From the first line through the line containing "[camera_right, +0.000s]", transcribe the records exactly and include no other lines.

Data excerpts
BEGIN

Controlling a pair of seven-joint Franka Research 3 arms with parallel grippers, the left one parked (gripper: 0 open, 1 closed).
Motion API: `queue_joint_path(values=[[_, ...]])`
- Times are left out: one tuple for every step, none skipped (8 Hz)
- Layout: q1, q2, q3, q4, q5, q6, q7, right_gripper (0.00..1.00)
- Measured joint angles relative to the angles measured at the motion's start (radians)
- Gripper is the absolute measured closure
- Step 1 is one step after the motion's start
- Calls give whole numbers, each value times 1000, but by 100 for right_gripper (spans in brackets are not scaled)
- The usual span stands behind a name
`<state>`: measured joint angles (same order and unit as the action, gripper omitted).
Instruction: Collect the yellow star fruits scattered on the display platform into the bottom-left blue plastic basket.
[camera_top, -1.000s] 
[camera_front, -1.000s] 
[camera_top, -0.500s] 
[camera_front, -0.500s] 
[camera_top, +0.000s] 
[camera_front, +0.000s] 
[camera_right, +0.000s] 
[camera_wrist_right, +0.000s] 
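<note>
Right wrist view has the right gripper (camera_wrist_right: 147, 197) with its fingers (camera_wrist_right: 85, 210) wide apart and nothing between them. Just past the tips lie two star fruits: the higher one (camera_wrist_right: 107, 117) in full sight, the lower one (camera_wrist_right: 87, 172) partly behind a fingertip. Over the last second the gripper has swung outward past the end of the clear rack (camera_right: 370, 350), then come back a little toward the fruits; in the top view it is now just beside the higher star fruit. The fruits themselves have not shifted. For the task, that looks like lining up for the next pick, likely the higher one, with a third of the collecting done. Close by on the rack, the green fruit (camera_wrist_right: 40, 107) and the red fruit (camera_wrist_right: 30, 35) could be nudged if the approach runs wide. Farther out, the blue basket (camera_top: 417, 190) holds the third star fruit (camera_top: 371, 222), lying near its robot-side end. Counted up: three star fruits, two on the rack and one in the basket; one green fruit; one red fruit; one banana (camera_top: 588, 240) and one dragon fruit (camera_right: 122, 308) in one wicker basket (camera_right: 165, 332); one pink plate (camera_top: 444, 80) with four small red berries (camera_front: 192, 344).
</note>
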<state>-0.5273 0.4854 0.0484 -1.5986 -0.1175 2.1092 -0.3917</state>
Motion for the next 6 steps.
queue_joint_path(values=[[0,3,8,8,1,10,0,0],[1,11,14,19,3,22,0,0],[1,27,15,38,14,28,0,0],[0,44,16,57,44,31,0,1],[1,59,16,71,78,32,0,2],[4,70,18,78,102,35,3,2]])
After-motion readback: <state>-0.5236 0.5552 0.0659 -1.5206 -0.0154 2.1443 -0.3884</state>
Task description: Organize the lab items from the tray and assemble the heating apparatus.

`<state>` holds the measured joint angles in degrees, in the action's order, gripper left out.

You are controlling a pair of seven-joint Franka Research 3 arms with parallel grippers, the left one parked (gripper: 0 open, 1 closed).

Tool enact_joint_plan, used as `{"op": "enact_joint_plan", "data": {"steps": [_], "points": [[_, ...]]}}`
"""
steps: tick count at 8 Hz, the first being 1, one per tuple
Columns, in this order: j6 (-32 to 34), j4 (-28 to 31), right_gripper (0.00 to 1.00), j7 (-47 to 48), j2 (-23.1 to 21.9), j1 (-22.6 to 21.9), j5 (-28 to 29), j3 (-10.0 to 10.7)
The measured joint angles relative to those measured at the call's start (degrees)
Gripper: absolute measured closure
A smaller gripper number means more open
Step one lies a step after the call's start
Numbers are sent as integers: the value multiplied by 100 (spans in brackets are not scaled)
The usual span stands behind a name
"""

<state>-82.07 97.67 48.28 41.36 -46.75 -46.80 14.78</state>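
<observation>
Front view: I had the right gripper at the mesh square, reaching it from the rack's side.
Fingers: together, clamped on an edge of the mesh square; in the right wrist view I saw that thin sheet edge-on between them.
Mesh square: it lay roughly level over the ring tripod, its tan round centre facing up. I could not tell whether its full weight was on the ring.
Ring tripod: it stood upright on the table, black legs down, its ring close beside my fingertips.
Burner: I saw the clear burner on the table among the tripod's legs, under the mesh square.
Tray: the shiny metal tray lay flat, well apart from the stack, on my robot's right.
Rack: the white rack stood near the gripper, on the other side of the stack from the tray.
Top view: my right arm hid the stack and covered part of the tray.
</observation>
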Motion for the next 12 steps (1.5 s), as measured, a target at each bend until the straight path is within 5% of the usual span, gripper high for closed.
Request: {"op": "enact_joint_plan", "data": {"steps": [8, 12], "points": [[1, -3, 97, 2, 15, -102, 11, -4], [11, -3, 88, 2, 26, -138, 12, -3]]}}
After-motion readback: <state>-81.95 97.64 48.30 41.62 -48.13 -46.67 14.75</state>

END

Result for this exercise:
Controlling a pair of seven-joint Franka Research 3 arms with parallel grippers, the left one parked (gripper: 0 open, 1 closed).
Motion API: `queue_joint_path(values=[[_, ...]])`
- Times are left out: one tuple for every step, none skipped (8 Hz)
- Layout: q1, q2, q3, q4, q5, q6, q7, right_gripper (0.00..1.00)
- Measured joint angles relative to the angles measured at the motion's start (radians)
- Gripper is the absolute measured closure
- Step 1 is one step after the motion's start
- Calls give whole numbers, each value times 1000, but by 100 for right_gripper (spans in brackets are not scaled)
- The usual span stands behind a name
`<state>`: measured joint angles (same order and unit as the action, gripper omitted).
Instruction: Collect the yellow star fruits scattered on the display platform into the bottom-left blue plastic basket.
[camera_top, -1.000s] 
[camera_front, -1.000s] 
[camera_top, -0.500s] 
[camera_front, -0.500s] 
[camera_top, +0.000s] 
[camera_front, +0.000s] 
[camera_right, +0.000s] 

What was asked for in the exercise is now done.